Using CLA to Execute Jordan's Youth Strategy

Published
Authors
Dr. Mamdouh Fadil, Nour Al-Mansour
Description

The five-year Technical Assistance Program (TAP) aims to improve the organizational culture and technical and institutional capacity of the Government of Jordan by providing technical assistance to relevant stakeholders implementing education and youth reforms. This CLA case study focuses on TAP support to the Ministry of Youth in 2022 to operationalize the National Youth Strategy. The Ministry published the strategy in 2019 but had not implemented it due to inadequate collaboration with 11 other concerned ministries. USAID requested TAP to support the Ministry of Youth develop the first executive plan for the National Youth Strategy as a requirement to fulfill the Government-to-Government Condition Precedent. To achieve this, TAP and the Ministry established internal and external collaboration mechanisms to co-develop the implementation plan. They first established an internal task force to coordinate, communicate, discuss challenges, and find solutions. They then co-created a process to engage external stakeholders through five interactive and participatory workshops. The result was a realistic action plan, along with an accompanying monitoring and evaluation framework, media and communication plans, and budget analysis. The collaboration within the Ministry fostered buy-in, data-driven activity design, and alignment with economic opportunities.
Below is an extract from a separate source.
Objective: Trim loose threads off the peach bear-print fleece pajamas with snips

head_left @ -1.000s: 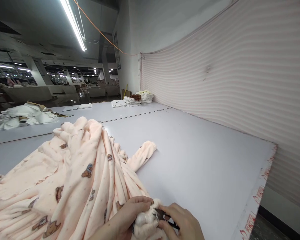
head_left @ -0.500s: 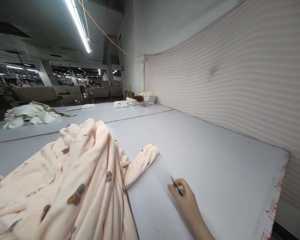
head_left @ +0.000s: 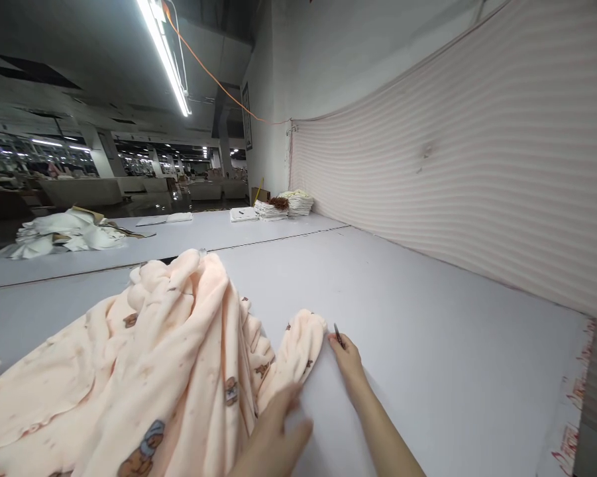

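A heap of pale peach plush garment fabric (head_left: pixel 179 358), printed with brown bears, lies bunched on the table at left. One sleeve (head_left: pixel 301 341) sticks out from it to the right. Beside the sleeve's end is my right hand (head_left: pixel 346 358), its fingers closed on a thin dark pointed tool (head_left: pixel 338 333); whether the fingers also touch the cuff I cannot tell. My left hand (head_left: pixel 278 430), smeared by motion, is low over the fabric's right edge near the base of the sleeve. Its thumb stands apart from the fingers, and no object shows in it.
The pale grey table (head_left: pixel 427 344) runs to a red-printed right edge (head_left: pixel 571 424). White cut pieces (head_left: pixel 74 232) lie heaped at far left, and folded white stacks (head_left: pixel 271 211) stand at the back. A striped cloth (head_left: pixel 452 185) hangs along the wall on the right.
My left hand has come into view at the bottom, over the fabric. The right hand has moved up to the sleeve's end with the tool in it. The sleeve now points more upward.
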Demonstrator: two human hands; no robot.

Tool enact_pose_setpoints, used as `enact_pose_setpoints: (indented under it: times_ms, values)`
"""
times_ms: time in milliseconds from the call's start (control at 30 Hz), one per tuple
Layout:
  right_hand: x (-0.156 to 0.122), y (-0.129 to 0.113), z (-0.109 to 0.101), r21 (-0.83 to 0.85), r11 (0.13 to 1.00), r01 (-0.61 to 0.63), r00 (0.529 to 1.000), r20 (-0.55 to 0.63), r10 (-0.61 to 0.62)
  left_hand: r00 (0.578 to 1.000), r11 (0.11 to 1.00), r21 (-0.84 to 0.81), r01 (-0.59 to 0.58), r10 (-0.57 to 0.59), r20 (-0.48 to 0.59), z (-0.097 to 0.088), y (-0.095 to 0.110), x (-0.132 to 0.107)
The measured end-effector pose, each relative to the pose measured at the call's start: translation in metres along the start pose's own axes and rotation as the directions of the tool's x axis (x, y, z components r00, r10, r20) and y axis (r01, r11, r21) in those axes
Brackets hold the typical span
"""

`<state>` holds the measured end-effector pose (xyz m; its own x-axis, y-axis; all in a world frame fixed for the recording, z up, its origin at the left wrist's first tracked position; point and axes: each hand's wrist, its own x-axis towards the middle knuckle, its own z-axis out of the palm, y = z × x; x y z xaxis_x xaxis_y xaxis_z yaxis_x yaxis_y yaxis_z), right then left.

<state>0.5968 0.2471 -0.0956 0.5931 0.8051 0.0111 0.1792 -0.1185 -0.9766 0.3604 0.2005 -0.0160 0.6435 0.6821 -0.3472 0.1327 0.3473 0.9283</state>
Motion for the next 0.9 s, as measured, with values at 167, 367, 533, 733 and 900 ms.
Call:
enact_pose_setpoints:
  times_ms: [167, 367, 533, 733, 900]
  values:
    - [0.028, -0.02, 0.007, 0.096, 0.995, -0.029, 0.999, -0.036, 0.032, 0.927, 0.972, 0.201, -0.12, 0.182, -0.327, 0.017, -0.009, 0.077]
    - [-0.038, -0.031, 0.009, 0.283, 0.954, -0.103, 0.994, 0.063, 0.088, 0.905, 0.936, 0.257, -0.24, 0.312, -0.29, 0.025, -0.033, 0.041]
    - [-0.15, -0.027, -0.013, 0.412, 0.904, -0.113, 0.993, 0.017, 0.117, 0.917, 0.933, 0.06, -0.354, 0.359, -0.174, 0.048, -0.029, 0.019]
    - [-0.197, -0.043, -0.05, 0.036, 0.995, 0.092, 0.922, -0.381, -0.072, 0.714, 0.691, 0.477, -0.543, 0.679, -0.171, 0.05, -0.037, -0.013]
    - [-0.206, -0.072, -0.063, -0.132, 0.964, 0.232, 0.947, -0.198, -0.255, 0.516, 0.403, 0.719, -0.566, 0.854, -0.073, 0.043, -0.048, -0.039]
In addition, TAP staff gained credibility, leading to further opportunities to support organizational culture transformation within the Ministry. For example, the Ministry adopted, adapted, and scaled up the approach when developing the annual plans for its 200 field-level youth centers. The success of the CLA approach was due to an open and collaborative working culture, collective expertise, a well-structured roadmap, and the support of ministerial leadership and in-country USAID teams. The process faced challenges such as funding gaps and resistance from some senior ministerial staff.